Print, exactly as written, every line from the first line of the records below through the line containing "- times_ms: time", and nothing further.

════

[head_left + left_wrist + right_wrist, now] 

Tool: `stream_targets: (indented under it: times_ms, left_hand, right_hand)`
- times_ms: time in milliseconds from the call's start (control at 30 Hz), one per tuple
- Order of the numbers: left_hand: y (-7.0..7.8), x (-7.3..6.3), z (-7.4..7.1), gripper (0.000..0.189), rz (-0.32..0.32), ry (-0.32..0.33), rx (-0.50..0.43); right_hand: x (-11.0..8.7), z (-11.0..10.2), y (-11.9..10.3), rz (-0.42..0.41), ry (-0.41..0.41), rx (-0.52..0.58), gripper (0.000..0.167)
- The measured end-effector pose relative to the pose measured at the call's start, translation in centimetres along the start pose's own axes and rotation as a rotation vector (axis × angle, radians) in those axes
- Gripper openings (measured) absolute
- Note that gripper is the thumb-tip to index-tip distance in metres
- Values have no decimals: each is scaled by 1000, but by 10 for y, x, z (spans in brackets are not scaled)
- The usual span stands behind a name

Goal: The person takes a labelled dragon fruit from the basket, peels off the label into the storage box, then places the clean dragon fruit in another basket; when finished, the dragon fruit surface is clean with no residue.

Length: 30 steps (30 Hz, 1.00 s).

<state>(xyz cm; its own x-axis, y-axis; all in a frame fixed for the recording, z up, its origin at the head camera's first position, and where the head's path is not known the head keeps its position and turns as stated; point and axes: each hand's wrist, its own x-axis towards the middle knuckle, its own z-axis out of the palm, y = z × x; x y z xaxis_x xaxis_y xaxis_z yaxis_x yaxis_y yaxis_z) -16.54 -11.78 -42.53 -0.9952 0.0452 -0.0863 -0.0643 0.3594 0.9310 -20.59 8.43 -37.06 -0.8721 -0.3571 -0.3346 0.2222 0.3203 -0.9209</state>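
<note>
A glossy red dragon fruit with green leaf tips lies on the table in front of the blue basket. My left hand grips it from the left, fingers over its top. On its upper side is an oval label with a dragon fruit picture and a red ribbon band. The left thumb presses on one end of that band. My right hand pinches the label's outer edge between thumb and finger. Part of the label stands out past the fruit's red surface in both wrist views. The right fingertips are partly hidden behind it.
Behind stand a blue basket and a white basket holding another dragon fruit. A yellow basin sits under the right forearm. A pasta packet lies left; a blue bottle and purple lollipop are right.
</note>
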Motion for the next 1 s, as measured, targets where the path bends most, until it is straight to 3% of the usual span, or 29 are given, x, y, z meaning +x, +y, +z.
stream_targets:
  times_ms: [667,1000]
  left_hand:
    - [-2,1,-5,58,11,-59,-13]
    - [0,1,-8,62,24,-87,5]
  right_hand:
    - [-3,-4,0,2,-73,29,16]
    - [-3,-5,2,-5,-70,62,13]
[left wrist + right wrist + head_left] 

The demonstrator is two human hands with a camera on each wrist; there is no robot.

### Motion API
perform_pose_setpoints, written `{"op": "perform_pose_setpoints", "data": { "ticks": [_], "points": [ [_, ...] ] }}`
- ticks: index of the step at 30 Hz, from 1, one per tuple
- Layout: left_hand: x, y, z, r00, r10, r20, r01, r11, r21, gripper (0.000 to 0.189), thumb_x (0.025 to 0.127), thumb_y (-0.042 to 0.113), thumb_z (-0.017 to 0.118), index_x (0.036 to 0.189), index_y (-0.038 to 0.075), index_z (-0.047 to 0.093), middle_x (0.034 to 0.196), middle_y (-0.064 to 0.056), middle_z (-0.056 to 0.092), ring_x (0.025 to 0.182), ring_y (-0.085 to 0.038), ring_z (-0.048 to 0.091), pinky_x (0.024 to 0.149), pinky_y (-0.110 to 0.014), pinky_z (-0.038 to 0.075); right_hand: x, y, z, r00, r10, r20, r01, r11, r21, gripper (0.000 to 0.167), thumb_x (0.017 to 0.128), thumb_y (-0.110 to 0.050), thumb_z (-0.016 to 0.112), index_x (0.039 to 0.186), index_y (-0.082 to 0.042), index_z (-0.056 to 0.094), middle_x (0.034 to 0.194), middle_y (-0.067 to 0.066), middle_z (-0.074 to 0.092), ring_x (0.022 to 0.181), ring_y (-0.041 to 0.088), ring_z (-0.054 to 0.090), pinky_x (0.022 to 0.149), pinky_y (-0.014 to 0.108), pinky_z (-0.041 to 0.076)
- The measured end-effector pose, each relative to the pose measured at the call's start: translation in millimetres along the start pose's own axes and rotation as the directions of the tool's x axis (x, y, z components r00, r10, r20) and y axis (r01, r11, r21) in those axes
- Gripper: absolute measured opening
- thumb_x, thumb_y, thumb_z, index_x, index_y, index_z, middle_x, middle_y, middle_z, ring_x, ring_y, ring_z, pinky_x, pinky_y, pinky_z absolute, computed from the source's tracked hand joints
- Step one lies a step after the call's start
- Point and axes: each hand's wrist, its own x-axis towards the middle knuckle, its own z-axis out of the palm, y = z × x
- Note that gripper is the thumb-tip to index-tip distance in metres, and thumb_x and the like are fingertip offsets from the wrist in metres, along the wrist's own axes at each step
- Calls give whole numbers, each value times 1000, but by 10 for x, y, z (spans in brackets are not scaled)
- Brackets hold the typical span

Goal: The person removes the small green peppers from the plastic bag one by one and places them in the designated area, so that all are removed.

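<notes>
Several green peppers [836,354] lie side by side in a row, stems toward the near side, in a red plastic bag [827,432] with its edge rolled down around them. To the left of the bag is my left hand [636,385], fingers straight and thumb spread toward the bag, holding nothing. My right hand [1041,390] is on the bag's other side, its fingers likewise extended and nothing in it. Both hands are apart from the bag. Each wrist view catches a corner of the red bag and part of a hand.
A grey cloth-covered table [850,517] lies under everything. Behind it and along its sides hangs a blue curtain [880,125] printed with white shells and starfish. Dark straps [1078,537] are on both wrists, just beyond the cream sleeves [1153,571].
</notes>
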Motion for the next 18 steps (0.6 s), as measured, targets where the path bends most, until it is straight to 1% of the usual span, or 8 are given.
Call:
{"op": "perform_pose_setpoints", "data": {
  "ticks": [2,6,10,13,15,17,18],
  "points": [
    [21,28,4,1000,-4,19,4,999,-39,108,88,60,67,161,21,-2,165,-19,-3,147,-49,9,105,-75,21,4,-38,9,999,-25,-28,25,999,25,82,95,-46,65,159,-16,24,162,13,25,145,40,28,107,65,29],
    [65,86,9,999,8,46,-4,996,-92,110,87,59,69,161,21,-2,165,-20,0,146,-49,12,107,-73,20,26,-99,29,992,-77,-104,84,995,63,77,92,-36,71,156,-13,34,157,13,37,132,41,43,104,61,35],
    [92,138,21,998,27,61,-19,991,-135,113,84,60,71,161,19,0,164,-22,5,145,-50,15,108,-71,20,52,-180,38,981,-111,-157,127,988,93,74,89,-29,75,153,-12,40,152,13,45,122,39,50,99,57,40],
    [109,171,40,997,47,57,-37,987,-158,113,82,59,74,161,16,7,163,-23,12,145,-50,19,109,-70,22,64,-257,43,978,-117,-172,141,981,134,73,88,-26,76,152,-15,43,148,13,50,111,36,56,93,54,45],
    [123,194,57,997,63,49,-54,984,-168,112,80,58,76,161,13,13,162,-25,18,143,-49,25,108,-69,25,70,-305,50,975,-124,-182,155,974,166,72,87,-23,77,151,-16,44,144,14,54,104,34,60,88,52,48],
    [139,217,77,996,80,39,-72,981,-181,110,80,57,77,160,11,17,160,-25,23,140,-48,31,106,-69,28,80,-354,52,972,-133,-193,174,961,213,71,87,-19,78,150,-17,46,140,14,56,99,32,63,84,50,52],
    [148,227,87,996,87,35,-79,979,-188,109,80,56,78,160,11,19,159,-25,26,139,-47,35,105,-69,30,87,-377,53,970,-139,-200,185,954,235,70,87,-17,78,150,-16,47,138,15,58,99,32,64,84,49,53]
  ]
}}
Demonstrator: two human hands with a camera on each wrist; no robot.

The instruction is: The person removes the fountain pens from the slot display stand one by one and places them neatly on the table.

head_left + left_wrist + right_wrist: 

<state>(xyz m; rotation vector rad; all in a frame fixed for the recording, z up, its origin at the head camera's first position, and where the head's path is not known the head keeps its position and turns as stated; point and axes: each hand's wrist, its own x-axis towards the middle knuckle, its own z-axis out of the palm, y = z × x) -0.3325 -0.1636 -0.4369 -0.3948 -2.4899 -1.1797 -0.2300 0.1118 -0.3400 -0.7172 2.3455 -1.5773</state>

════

● **Task answer**
[head_left + left_wrist + right_wrist, now] 

Tool: `stream_targets: (indented under it: times_ms, left_hand, right_hand)`
- times_ms: time in milliseconds from the call's start (control at 30 Hz), one per tuple

With that, the answer is finished.